As the son of a banana farmer hums a Kisii tune three things keep popping out of his subconscious  *Kenya 7s* , * Nax Vegas* , * Bamburi*.  It is practically, though not literally, a rugby mating season.Time to clean up  and head to town.

Hong Kong 7S

Hong Kong 7s has better timing compared to the wee time one has to wake up to watch other IRB legs. The last few legs made my neighbor very cold towards me after I consistently kept knocking at his door @2 A.M to watch the hailed 7s. Matendechere, (my recently married neighbor) grudgingly always opens, he too knows when the game is on it is not personal. Don't mistake a banana farmer not to afford cable TV, my cable TV is controlled solely by the Landlord who has a fetish for soccer. He even made us sign an agreement not to ever complain ask him to cede the authority.

Matendechere

Matendechere is a very prolific winger that rugby circles will miss dearly. He retired because he couldn't manage rugby and marriage concurrently. Your guess is right, he got an injury. He is a very interesting guy more so when the wife who comes from Mavoko County is away. A while back, I asked him why he chose to play rugby in high school. Guy looks at me squarely and says, “boss Ugali" apparently in his school rugby guys were served more of the ''white gold' and he could not mind the cost.
Back to Nax Vegas, Son a banana farmer knows no better Easter than a trip to the Rift Valley's heart. For almost six years I have faithfully spent my Easter holiday the best way a rugby player will advise. Of course not without the ever hungry police in Nax who suddenly flood the streets at night. Privy to know that the Boda Bodas come in handy at night in-case you thought of strolling which may end in a cold night cell. Rugby is a party and Nakuru tens has always been the never disappointing destination.

Wanyore Cream

Credit to Wanyore now boasting as Menengai Oil (Liquid Cash) Wanyore for the outstanding preparation and hosting of half of bored Nairobi revelers with no idea about rugby. The ladies never disappoint, one doesn't have to understand rugby, and men are naturally entertained. Ladies!, respect to the genius who saw it fit for rugby players to save on material used to make rugby shorts though the athletics one must have known Aristotle personally..
Bamburi will come soon after to nurse the hang over, son of a banana farmer will be in the changing room to eavesdrop for you. Rugby never dips take your time and stay tuned.

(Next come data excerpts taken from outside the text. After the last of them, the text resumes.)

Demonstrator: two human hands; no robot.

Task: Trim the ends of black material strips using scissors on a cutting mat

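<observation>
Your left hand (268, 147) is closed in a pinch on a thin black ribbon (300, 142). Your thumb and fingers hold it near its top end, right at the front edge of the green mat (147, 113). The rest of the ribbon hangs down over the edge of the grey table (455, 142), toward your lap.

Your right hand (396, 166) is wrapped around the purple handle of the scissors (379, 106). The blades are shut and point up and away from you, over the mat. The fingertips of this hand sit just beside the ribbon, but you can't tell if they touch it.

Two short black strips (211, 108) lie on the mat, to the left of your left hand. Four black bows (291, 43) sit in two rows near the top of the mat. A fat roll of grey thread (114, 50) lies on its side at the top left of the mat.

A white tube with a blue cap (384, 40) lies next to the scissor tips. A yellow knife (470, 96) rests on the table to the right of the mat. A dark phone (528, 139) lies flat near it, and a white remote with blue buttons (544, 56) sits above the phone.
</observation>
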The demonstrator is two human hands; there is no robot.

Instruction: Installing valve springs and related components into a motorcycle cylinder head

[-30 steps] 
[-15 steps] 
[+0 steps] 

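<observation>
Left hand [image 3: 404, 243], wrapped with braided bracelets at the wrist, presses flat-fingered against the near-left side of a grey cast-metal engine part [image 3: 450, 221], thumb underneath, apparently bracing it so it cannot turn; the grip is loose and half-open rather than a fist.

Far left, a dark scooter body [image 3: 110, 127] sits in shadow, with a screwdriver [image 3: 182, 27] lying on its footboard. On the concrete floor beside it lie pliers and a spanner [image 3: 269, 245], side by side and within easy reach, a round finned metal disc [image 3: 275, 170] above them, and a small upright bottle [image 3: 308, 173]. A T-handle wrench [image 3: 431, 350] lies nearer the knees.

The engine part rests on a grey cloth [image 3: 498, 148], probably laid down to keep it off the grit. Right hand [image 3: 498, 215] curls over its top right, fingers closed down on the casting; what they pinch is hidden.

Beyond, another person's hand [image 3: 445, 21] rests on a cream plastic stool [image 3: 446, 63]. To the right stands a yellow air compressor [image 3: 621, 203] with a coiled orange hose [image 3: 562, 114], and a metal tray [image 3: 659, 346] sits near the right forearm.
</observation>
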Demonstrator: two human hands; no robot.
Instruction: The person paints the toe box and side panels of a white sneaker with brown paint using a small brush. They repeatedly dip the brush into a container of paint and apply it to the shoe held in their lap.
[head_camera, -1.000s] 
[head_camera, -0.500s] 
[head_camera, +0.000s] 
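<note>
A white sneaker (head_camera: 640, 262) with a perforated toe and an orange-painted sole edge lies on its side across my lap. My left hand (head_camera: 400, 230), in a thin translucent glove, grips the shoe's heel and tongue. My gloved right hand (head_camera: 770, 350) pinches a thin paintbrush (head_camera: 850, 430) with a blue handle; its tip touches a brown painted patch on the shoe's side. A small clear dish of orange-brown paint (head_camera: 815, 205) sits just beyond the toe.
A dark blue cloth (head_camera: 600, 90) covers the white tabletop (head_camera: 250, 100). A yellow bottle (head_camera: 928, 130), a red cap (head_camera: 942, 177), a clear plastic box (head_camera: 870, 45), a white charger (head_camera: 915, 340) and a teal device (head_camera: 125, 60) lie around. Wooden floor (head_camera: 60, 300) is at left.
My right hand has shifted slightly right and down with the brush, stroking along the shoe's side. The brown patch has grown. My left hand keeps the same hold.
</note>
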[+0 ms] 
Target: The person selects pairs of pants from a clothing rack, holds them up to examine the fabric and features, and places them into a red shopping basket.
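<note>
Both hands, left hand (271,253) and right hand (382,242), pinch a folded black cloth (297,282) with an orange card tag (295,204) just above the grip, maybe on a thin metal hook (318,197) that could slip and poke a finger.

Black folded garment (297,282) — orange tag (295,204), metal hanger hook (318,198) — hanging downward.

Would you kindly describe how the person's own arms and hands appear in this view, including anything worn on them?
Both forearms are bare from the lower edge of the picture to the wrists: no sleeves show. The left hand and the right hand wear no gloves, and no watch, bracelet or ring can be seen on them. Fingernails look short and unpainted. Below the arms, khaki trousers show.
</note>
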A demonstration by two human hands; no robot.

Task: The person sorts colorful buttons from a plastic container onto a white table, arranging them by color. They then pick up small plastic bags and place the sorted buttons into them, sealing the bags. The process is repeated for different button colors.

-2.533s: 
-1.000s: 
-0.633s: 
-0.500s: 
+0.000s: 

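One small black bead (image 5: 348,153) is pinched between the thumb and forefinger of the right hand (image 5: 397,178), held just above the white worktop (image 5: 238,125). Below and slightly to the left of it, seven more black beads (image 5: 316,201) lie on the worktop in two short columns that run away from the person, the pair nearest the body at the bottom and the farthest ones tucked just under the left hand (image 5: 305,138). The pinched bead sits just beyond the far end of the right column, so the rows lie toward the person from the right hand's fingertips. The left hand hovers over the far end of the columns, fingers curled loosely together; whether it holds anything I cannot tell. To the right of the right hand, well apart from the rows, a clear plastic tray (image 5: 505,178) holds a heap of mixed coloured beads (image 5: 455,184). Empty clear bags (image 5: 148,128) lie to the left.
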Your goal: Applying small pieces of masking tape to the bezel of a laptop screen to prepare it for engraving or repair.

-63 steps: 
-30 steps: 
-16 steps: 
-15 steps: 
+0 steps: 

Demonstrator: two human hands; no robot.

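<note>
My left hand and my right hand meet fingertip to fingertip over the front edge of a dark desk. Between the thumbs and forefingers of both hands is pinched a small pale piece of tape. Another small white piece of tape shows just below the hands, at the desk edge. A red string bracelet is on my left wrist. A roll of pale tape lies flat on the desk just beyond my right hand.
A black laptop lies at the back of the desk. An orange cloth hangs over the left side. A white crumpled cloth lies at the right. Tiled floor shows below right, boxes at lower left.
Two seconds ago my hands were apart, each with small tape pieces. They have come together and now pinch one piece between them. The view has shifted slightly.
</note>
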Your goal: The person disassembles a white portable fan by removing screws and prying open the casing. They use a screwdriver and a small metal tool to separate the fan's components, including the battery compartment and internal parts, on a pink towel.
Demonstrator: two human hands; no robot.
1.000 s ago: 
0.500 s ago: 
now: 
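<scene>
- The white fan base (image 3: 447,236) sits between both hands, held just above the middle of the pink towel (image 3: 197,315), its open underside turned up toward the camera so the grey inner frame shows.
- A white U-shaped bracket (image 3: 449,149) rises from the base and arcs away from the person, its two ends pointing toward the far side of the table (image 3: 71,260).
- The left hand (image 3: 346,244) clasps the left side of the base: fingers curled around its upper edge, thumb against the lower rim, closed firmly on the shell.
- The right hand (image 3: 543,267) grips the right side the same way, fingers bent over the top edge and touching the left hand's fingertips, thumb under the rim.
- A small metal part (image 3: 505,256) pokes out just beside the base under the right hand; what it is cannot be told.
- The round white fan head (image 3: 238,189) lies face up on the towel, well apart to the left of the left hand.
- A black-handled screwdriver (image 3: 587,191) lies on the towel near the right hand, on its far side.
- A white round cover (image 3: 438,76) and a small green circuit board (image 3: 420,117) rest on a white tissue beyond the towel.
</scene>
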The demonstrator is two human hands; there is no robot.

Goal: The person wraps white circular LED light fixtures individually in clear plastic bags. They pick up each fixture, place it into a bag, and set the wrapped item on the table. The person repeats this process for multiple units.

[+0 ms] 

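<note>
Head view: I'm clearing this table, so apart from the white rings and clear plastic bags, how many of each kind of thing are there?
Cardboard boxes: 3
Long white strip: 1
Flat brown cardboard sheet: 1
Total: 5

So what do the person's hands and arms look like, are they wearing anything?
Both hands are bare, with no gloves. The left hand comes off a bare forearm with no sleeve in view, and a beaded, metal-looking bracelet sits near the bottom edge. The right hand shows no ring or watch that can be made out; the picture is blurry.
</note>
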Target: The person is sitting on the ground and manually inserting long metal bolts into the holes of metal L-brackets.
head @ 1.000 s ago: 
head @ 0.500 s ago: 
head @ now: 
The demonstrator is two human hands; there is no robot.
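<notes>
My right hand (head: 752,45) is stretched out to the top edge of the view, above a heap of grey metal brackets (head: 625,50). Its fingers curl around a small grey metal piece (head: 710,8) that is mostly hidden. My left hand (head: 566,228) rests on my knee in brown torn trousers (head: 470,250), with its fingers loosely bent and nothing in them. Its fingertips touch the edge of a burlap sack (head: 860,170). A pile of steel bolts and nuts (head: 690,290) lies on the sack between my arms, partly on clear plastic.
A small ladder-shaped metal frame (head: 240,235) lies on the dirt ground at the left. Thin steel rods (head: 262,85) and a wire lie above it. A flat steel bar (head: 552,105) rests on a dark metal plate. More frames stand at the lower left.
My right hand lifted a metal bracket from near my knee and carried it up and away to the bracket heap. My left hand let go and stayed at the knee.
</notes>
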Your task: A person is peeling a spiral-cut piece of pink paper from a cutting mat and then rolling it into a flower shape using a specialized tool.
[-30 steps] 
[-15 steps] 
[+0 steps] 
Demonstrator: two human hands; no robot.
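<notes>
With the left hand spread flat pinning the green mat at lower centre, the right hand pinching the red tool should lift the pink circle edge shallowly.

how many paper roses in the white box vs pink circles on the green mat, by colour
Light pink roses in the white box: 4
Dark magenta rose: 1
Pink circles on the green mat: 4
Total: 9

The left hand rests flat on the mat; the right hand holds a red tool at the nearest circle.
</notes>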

(Lightly ladies and gentlemen, here is a tot!!)  In other news one man Collins Injera is losing it, police reported him making six attempts (trys) at an Impala which seemed submissive .Police spokesman was furious. “We want mass action, we can not have one man beat an Impala mercilessly" he thundered. The Impala owners are urging Shujaa to take away their burden of trys before the next encounter.